Task directions >>
Print the whole listing exactly as it appears, but skip the pictures.

Source material >>
····················
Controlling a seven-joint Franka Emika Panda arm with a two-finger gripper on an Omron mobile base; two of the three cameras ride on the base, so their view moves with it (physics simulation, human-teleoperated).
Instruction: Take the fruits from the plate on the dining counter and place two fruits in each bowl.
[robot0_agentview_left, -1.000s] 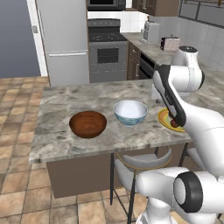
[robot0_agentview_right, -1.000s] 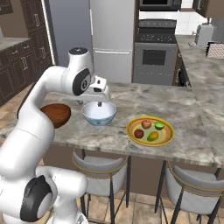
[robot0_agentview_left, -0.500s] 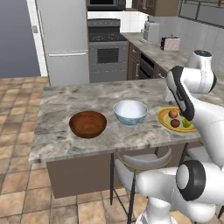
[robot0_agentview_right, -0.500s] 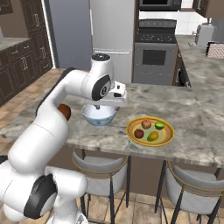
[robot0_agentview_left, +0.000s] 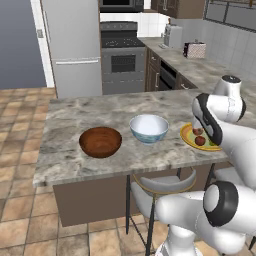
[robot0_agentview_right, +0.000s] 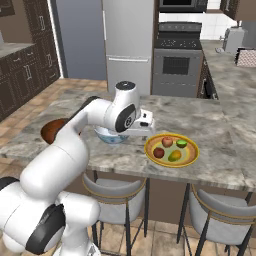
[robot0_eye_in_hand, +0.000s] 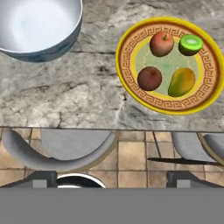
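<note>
On the dining counter the yellow plate carries the fruits: a reddish-peach one, a green one, a dark red one and a yellow one. The same plate lies right of my hand. The white bowl is empty, and so is the brown bowl to its left. My gripper hangs open above the counter's front edge, between white bowl and plate, with nothing between its fingers. My arm hides part of the plate in the left base view.
Two grey stools stand under the counter's front edge, one stool seat directly below my hand. A fridge and a stove line the far wall. A toaster sits on the back worktop.
My arm has swung right from over the white bowl toward the plate, which now shows in the hand view. The jaws have opened slightly wider.
</note>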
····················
Answer section >>
Controlling a seven-joint Franka Emika Panda arm with a two-finger gripper on an Omron mobile base; two of the three cameras ride on the base, so their view moves with it (physics simulation, human-teleoperated).
Instruction: Take the fruits from the plate on the dining counter and place two fruits in each bowl.
[robot0_agentview_left, -1.000s] 
[robot0_agentview_right, -1.000s] 
[robot0_agentview_left, -0.500s] 
[robot0_agentview_right, -0.500s] 
[robot0_agentview_left, +0.000s] 
[robot0_agentview_right, +0.000s] 
[robot0_eye_in_hand, +0.000s] 
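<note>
On the dining counter the yellow plate carries the fruits: a reddish-peach one, a green one, a dark red one and a yellow one. The same plate lies right of my hand. The white bowl is empty, and so is the brown bowl to its left. My gripper hangs open above the counter's front edge, between white bowl and plate, with nothing between its fingers. My arm hides part of the plate in the left base view.
Two grey stools stand under the counter's front edge, one stool seat directly below my hand. A fridge and a stove line the far wall. A toaster sits on the back worktop.
My arm has swung right from over the white bowl toward the plate, which now shows in the hand view. The jaws have opened slightly wider.
</note>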

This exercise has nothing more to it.